Pero no solo pierden los agricultores: “Los grandes perdedores históricos de este sistema extractivo son los pueblos originarios. Los monocultivos sojeros avanzan sobre sus territorios, sus protestas son criminalizadas o reprimidas, como ha ocurrido hace tan poco en Chubut, con la desaparición de Santiago Maldonado. Y mientras pienso en esto, me pregunto qué le pasó y el dónde está. Situación que creíamos superada desde el Nunca Más”, lamenta Conta.
El desplazamiento de los campesinos y pequeños y medianos productores a las periferias urbanas, como consecuencia de la concentración de tierras, los condena a vivir en zonas de pobreza y marginalidad, donde muchos sobrevivirán con la ayuda de planes sociales que se valen, en gran medida, de los ingresos del estado por las retenciones a la soja. Así se cínico es el sistema.
La concentración tampoco escapa a los alimentos procesados. En palabras de Barruti: “Si hay apenas un puñado de multinacionales que se dedican al agronegocio, la otra mitad de la producción (el procesamiento) no se queda atrás en la concentración: apenas 250 compañías, el 95% anglosajonas, son las encargadas de digitar lo que comemos”. Lo mismo sucede con las bocas de distribución: 6 supermercados poseen el 90% de las ventas.
Volver al futuro
Walter Pengue es Ingeniero especializado en genética vegetal y uno de los 25 Miembros Científicos del Panel Internacional para el Manejo Sostenible de los Recursos, de las Naciones Unidas. Integra el Instituto del Conurbano desde donde propone la creación de lo que llama Escudos Verdes Productivos: un modelo productivo a pequeña escala alrededor de las ciudades, para frenar el agronegocio y producir alimentos sanos, de calidad y agroecológicos, con beneficios como la baja de precios y la generación de trabajo con cadenas cortas de comercialización. No se trata de agricultura orgánica, que requiere certificaciones que encarecen cada producto, sino de agricultura sostenible. Porque para producir bien no es necesario producir a gran escala. Para acrecentar el beneficio de un puñado de inversores, sí.

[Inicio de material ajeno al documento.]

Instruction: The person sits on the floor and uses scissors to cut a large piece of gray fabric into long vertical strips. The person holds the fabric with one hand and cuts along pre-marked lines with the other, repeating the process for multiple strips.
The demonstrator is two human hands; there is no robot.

Como expresa Barruti: “No solo somos lo que comemos sino cómo fue producido eso que comemos”. Una frase con doble significación. Por una lado, las implicancias que tiene en nuestra salud la forma (el cómo) ha sido producido lo que comemos, y por otro, la historia, las personas, las tierras que atraviesan eso que comemos, que surcan la vida de los miles de marginados bajo este sistema productivo.
Entonces, ¿Por qué trabajar por la soberanía alimentaria? ¿Por qué un museo del hambre?
“Porque está en nuestras manos el poder encerrarlo, de una vez y para siempre, en el interior de un museo. Y que quede allí, recluido, para siempre. Y nuestros hijos lo visiten.” Ese es el sueño de sus creadores.